Even in full flight, with all nine musicians busily occupied, the banal banter of the harmonic patternings quickly numbed. If the Video Dream from Powaqquatsi seemed have a little more going for it, perhaps it was because it sounded like a dim channelling of Bernard Herrmann.

By the end of the concert, a revisiting of Glass' 1992 The Windcatcher, not without the occasional asperity in intonation, seemed to topple into the territory of John Barry's Midnight Cowboy theme or those chintzy Francis Lai ballads of the 60s that many would prefer to forget.

The trite 9+9 after 1+1 proved a damp squib alongside the rhythmic dare of fellow minimalist, Steve Reich.

Proving the old adage that simple is always best, three of Glass' unaccompanied Melodies, played by Karola Elssner on a variety of saxophones, one from in amongst the circle audience, were the most memorable offerings.
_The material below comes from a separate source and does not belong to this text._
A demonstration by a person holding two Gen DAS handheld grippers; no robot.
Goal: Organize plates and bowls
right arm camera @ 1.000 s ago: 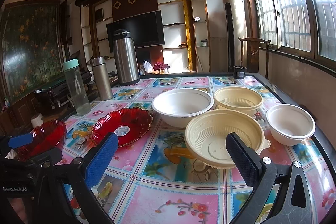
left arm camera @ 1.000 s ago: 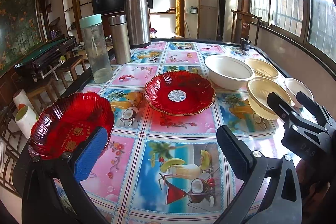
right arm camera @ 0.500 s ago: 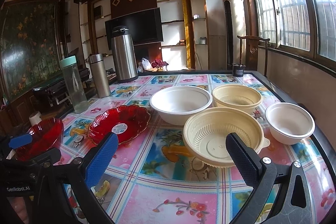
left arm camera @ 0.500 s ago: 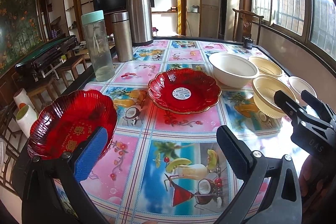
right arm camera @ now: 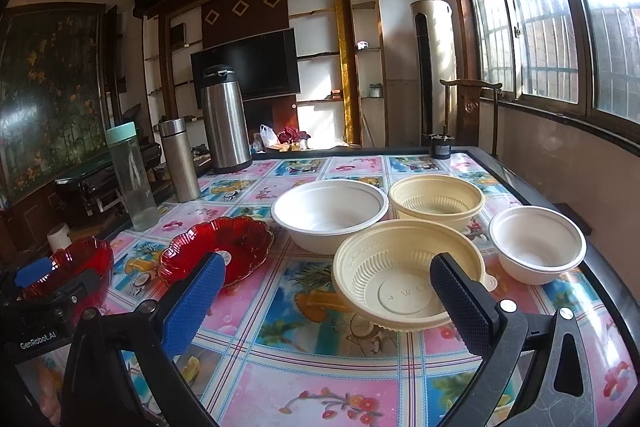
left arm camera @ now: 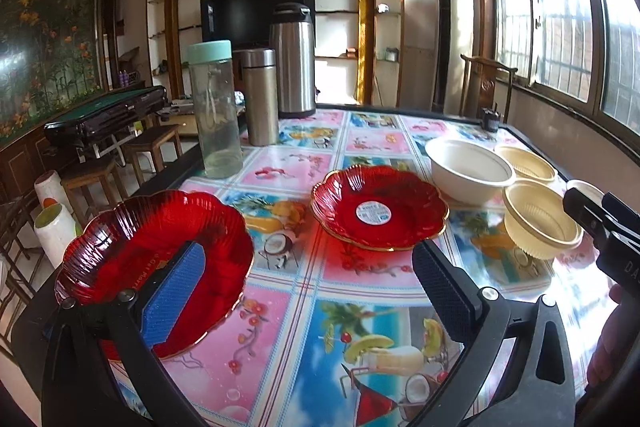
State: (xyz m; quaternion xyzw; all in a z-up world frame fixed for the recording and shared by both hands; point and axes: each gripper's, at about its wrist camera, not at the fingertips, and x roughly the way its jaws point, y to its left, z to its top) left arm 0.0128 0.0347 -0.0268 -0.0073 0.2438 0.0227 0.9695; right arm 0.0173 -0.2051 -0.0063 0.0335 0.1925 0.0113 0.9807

Tarquinio Merula would have been a new name to many in the audience, and his pieces gave Lautten Compagney the chance to display its early music chops, thrillingly in a serpentine Sonata cromatica for the string players.

It was Merula who delivered the surprises, from Peter Bauer's mysterious marimba solo at the end of an etude-like Capriccio, to an airy, well-measured duet for cello and bass that brightened up the following piece.

Best of all was to come in the Canzonetta, Sentirete, which had Elssner's saxophone taking over with lusty quotations from Monteverdi's Orfeo. In fact, perhaps simply roaming around the Baroque would have been crossover enough.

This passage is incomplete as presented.